This discussion has been locked.

You can no longer post new replies to this discussion. If you have a question you can start a new discussion

Cortex-A8 NEON strange performance issue

Note: This was originally posted on 10th July 2013 at http://forums.arm.com

Hi all,

As an experienced assembly programmer, I'm currently working on NEON tutorials.

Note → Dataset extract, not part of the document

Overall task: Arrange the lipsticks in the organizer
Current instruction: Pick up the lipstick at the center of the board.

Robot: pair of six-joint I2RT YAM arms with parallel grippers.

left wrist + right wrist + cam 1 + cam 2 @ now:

First example done, it beats the original C function by a huge margin :


 pld [r1, #64*0]
 pld [r1, #64*1]
 pld [r1, #64*2]
 pld [r1, #64*3]

    ldr  r12, [sp]
    vdup.16 d0, r2 //coeff
    vdup.16 d1, r3 //intercept

 1:
        pld  [r1, #64*4]
        vld1.16  {d28-d31}, [r1,:256]!

        vmull.s16   q12, d28, d0[0]
        vmull.s16   q13, d29, d0[0]
        vmull.s16   q14, d30, d0[0]
        vmull.s16   q15, d31, d0[0]

        vaddw.s16   q12, q12, d1
        vaddw.s16   q13, q13, d1
        vaddw.s16   q14, q14, d1
        vaddw.s16   q15, q15, d1

        vqrshrun.s32    d24, q12, #8
        vqrshrun.s32    d25, q13, #8
        vqrshrun.s32    d26, q14, #8
        vqrshrun.s32    d27, q15, #8

        vst1.16  {d24-d27}, [r0,:256]!

        subs    r12, r12, #16
    bgt  1b
    bx      lr

However, there are some pipeline stalls here and there, and the dual-issuing isn't fully in effect. So I decided to optimize it :

pld  [r1, #64*0]
    pld  [r1, #64*1]
    pld  [r1, #64*2]
    pld  [r1, #64*3]
    pld  [r1, #64*4]
    ldr  r12, [sp]
    vdup.16 d0, r2 //coeff
    vdup.16 d1, r3 //intercept
    vld1.16  {d28-d31}, [r1,:256]!
    vmull.s16   q12, d28, d0[0]
    vmull.s16   q13, d29, d0[0]
    vmull.s16   q14, d30, d0[0]
    vmull.s16   q15, d31, d0[0]
    1:
        vaddw.s16   q12, q12, d1
        vld1.16  {d20-d23}, [r1,:256]!
        vaddw.s16   q13, q13, d1
        vaddw.s16   q14, q14, d1
        vaddw.s16   q15, q15, d1
        vqrshrun.s32    d24, q12, #8
        vqrshrun.s32    d25, q13, #8
        vqrshrun.s32    d26, q14, #8
        vqrshrun.s32    d27, q15, #8
        vmull.s16   q8, d20, d0[0]
        vmull.s16   q9, d21, d0[0]
        vmull.s16   q10, d22, d0[0]
        vmull.s16   q11, d23, d0[0]
        vst1.16  {d24-d27}, [r0,:256]!
        vaddw.s16   q8, q8, d1
        vaddw.s16   q9, q9, d1
        vaddw.s16   q10, q10, d1
        vaddw.s16   q11, q11, d1
        subs    r12, r12, #32
        vqrshrun.s32    d16, q8, #8
        vqrshrun.s32    d17, q9, #8
        vqrshrun.s32    d18, q10, #8
        ble  2f
        pld  [r1, #64*4]
        vld1.16  {d28-d31}, [r1,:256]!
        vqrshrun.s32    d19, q11, #8
        vmull.s16   q12, d28, d0[0]
        vmull.s16   q13, d29, d0[0]
        vmull.s16   q14, d30, d0[0]
        vst1.16  {d16-d19}, [r0,:256]!
        vmull.s16   q15, d31, d0[0]
    b 1b
    2:
    vqrshrun.s32    d19, q11, #8
    vst1.16  {d16-d19}, [r0,:256]!
    bx      lr

There is no pipeline stall at all in this optimized version, and all the memory accessing instructions are surrounded by data processing ones, so they get dual issued twice - at top and bottom. - looks good~

Then the bitter surprise comes while benchmarking on my 4th gen iPod touch and iPhone4 though (iOS6.13 if it matters) : The "optimized" version is about 5% slower than the initial one.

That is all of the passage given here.